For some perspective on yesterday’s story about MRSA and other bugs found on BART train seats, let’s turn to Good Magazine, which interviews microbiologist Pat Fidopiastis about a separate study, funded by Clorox, which found bacteria on shopping cart handles. Fidopiastis writes:

none of this means much unless you can show me a significant risk involved with coming in contact with a shopping cart. You might be able to say that “X percent” more kids get sick if they touch a shopping cart handle versus a bathroom door knob, for example. But what are the actual numbers? Is this like saying, “More people get struck by lightning if they walk around outside in a storm than those who stay in their homes”?

That’s a smart way to handle just about anything in life, but especially claims about bacteria in public places. Not least because most bacteria are harmless, and even those that are pathogenic – even highly pathogenic – tend to be easy for your body to fight off (if you’re not immunocompromised or otherwise at high risk of infection to begin with). Fidopiastis explains that this is especially true of E. coli, which used to be taken as an indicator of fecal contamination, but now:

…we’re starting to realize that E. coli can persist in the environment and might not necessarily indicate recent fecal contamination. The old dogma was that E. coli doesn’t persist, and therefore, if it’s present, it must be from fresh feces. Nowadays, however, although there are deadly strains of E. coli that can kill in very small doses—as few as 10 cells of E. coli strain 0157:H7 under ideal condition can cause severe illness—I’m not aware of a single case of this microbe causing disease through any vehicle other than food (beef, etc.). Stomach acidity and other defenses make it really difficult for such small doses of microbes to cause problems, so usually it’s only when microbes grow in food for a while that they can reach numbers sufficient to infect.

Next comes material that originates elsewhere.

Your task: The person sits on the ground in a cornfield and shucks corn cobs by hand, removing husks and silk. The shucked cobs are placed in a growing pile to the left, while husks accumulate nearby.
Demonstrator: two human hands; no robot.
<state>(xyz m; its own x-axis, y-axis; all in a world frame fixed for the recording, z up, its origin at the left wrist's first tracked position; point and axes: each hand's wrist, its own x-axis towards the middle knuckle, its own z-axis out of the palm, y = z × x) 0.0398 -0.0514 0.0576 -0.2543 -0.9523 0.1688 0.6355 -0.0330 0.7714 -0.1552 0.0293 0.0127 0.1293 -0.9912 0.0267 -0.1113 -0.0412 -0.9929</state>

There are two camps on this issue with the shopping carts [or BART seats, presumably]: Obviously those with a vested interest in scaring people (the folks at Clorox, for example), and the “hygiene hypothesis” types that feel we need to be exposed to all the bacteria possible in order to strengthen immunity. The ideal is somewhere in between. Personally, I think less about E. coli and bacteria and more about viruses that can be shed in feces along with E. coli, such as noroviruses (so called “cruise ship viruses”), polio virus (from someone who received the weakened strain in the oral polio vaccine—no longer really used in the U.S.), and hep A. But the odds are greatly in our favor that we’d never really need to know they’re there. …

Students in my lab have shown that upwards of 30 percent of the noses they swabbed around campus tested positive for Staphylococcus aureus, a brutal pathogen that can cause a variety of diseases, including a foodborne intoxication characterized by intense vomiting. We’ve also discovered high levels of bacteria such as Pseudomonas aeruginosa (PA) on kitchen counter tops, in kitchen sponges, in hot tubs, and on cutting boards. PA causes horrific skin infections and is a leading bacterial cause of death in cystic fibrosis patients when it gets into the lungs. The point is that dangerous bacteria [are] always around us. As long as people don’t freak out, but instead do the simple little things on a regular basis—washing your hands as well as those of your children after grocery shopping, microwaving wet sponges for a minute after each day, not putting anything on a cutting board that has been exposed to raw meat—they’ll most likely be fine.

He doesn’t mention this, but antibacterial soaps and the ubiquitous antibacterial gels may be doing more harm than good. The antibacterial soaps are no more effective than regular soap, and contain an antibiotic that accumulates in streams, promoting antibiotic resistance (if you can’t access the paper, here’s the take home message: “Although the number of studies elucidating the association between triclosan resistance and resistance to other antimicrobials in clinical isolates has been limited, recent laboratory studies have confirmed the potential for such a link in Escherichia coli and Salmonella enterica. Thus, widespread use of triclosan may represent a potential public health risk in regard to development of concomitant resistance to clinically important antimicrobials”).

So wash your hands now and then with regular soap, and don’t get to worked up.